Jiacheng Zhang 张佳程
Hi! I am a second-year PhD student at the University of Michigan, Ann Arbor advised by Professor Steve Oney.
I earned my Bachelor's degree in Computer Science with Summa Cum Laude from University of Michigan. I also obtained another degree in Electrical and Computer Engineering from Shanghai Jiao Tong University. During my undergraduate years, I was fortunate to work with Prof. Xinyu Wang and Prof. Tianyi Zhang in web automation systems. I was also advised by Prof. Andrew Owens in multimodal learning and computer vision.
I'm open to research collaborations. Feel free to drop me an email (jiache [at] umich [dot] edu) if you are interested in my research.
My research aims to improve Human-AI interaction by identifying and addressing usability and conceptual gaps between users and the AI systems they interact with. My recent research explores AI-assisted web agents that collaborate with users to handle online tasks such as multi-target manipulation, information retrieval, and decision-making.
Multi-Click: Cross-Tab Web Automation via Action Generalization
Multi-Click enables users to simultaneously perform the same action (e.g., clicking or typing) across multiple pages while maintaining the immediacy and understandability of direct manipulation.

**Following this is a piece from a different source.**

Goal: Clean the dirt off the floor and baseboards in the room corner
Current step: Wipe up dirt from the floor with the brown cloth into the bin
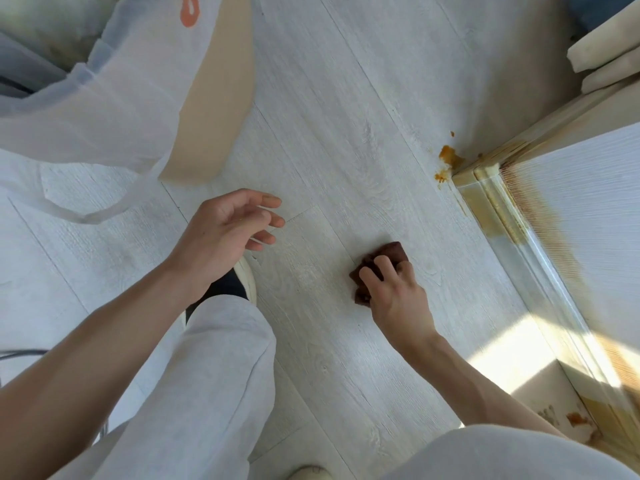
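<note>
**Cloth on the clean boards, orange mess waiting at the corner**

The biggest risk, I'd say, is smearing: the floor (346, 98) is pale, and a brown cloth (379, 263) dragged through that wet-looking orange blob (446, 161) could spread it along the boards rather than lift it. The stained baseboard (498, 206) is ridged, so grime may stay in the grooves if only the flat face gets wiped. The plastic bag (104, 98) lies open nearby, and a careless elbow could drag it into the dirt.

Counting, largest first: one floor, one bag, two runs of baseboard meeting at the corner, two orange patches I can see (the second (576, 419) low at the right), one cloth.

The right hand (394, 299) presses and pinches the cloth on the floor, short of the corner. The left hand (228, 226) hovers loose-fingered, holding nothing.
</note>
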A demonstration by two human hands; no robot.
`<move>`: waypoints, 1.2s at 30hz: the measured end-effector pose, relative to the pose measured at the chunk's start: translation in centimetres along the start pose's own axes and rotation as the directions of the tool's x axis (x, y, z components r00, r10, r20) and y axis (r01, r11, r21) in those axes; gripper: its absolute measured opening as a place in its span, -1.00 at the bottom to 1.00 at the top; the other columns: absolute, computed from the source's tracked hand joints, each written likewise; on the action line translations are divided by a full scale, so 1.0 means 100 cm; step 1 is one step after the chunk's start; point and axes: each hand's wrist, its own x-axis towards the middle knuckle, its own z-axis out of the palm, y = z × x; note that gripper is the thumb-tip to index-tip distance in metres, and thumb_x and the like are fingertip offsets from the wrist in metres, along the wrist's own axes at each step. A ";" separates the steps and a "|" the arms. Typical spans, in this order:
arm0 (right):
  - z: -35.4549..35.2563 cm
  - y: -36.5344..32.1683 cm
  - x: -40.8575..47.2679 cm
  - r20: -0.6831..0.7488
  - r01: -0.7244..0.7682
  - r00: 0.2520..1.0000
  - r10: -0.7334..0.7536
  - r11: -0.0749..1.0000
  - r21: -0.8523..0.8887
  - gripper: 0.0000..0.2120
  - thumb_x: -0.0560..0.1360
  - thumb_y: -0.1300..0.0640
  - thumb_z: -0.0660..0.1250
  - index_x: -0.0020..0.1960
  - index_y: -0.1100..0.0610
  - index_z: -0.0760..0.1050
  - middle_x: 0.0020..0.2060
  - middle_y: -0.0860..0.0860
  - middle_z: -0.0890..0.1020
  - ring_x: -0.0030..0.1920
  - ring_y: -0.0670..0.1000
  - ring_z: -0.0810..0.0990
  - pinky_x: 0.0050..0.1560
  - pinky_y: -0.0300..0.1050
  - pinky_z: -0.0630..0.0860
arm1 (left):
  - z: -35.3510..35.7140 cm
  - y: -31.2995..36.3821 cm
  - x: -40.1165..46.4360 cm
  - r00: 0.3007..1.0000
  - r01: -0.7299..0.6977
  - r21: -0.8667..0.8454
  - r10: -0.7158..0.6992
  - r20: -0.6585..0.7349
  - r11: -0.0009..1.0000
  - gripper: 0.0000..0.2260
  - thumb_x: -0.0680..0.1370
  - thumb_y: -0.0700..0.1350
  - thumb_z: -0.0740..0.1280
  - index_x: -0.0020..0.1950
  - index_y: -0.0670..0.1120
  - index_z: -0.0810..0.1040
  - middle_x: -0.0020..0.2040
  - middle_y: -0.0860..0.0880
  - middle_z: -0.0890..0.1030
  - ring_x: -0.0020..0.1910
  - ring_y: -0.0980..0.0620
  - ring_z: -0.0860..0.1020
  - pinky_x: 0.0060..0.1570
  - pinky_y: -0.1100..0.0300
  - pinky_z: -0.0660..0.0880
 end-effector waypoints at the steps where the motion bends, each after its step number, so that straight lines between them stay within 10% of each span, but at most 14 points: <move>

WebMemo: A Mixed-Initiative System for Extracting and Structuring Web Content
Through proactive and flexible data collection based on high-level user input, WebMemo reduces the cognitive load and manual effort required for managing web content.

Understanding Challenges and Needs of Using AI in Web Automation Systems
Understanding the challenges and needs of using AI in web automation systems through user studies and analysis.

EDBooks: AI-Enhanced Interactive Narratives for Programming Education
AI-enhanced interactive narratives for programming education.

Generating Visual Scenes from Touch
We use diffusion to generate images from a touch signal (and vice versa).

Touch and Go: Learning from Human-Collected Vision and Touch
A dataset of paired vision-and-touch data collected by humans. We apply it to: 1) restyling an image to match a tactile input, 2) self-supervised representation learning, 3) multimodal video prediction.

MIWA: Mixed-Initiative Web Automation for Better User Control and Confidence
We provide MIWA, a mixed-initiative web automation system that enables users to create web scraping programs by demonstrating what contents they want from the targeted websites.